● COLLECTED DATA:
== == ==

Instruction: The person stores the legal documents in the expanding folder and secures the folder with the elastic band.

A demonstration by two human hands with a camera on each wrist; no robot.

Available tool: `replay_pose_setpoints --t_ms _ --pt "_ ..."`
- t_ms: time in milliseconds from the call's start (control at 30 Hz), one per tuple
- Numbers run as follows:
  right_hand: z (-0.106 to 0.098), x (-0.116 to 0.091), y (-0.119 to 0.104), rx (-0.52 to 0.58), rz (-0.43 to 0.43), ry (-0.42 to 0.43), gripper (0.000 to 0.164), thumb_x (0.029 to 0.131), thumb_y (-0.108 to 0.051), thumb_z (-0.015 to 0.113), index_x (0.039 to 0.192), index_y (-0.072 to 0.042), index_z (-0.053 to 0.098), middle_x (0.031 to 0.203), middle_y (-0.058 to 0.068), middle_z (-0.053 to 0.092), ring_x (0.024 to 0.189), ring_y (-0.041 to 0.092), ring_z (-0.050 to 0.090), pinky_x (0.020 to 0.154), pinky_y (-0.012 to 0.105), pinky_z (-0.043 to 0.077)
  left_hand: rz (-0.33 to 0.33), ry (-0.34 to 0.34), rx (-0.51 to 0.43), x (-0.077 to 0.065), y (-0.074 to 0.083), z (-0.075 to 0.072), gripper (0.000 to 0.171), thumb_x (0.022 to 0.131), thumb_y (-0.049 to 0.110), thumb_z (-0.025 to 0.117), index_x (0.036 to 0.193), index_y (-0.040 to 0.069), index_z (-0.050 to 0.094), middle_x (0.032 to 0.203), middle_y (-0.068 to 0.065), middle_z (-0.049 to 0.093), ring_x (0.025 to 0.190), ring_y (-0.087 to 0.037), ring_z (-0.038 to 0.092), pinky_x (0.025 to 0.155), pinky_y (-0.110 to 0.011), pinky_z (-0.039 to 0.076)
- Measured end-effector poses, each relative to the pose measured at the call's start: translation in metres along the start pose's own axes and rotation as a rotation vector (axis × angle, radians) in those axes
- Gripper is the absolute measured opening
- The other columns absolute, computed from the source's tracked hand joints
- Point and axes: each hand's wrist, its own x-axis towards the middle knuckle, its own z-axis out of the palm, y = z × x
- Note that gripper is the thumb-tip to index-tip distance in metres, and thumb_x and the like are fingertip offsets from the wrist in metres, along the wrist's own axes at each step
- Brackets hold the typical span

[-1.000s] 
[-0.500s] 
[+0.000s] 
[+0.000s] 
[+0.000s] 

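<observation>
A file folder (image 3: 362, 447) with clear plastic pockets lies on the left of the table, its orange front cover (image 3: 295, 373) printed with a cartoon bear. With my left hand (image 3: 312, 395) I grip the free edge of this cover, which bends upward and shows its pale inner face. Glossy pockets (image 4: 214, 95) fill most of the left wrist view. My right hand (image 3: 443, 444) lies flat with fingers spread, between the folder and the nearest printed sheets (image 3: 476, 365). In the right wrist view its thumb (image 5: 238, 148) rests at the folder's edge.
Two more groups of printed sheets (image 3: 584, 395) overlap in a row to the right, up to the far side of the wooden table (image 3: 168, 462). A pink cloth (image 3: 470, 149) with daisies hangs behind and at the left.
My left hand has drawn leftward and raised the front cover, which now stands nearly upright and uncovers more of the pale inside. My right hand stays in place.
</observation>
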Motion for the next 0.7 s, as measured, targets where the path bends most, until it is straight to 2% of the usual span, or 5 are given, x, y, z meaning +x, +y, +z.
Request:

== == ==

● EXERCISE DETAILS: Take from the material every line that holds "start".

● SOLUTION:
- t_ms: time in milliseconds from the call's start (control at 30 Hz), one per tuple
- Measured end-effector poses, each relative to the pose measured at the call's start: translation in metres along the start pose's own axes and rotation as a rotation vector (axis × angle, radians) in those axes

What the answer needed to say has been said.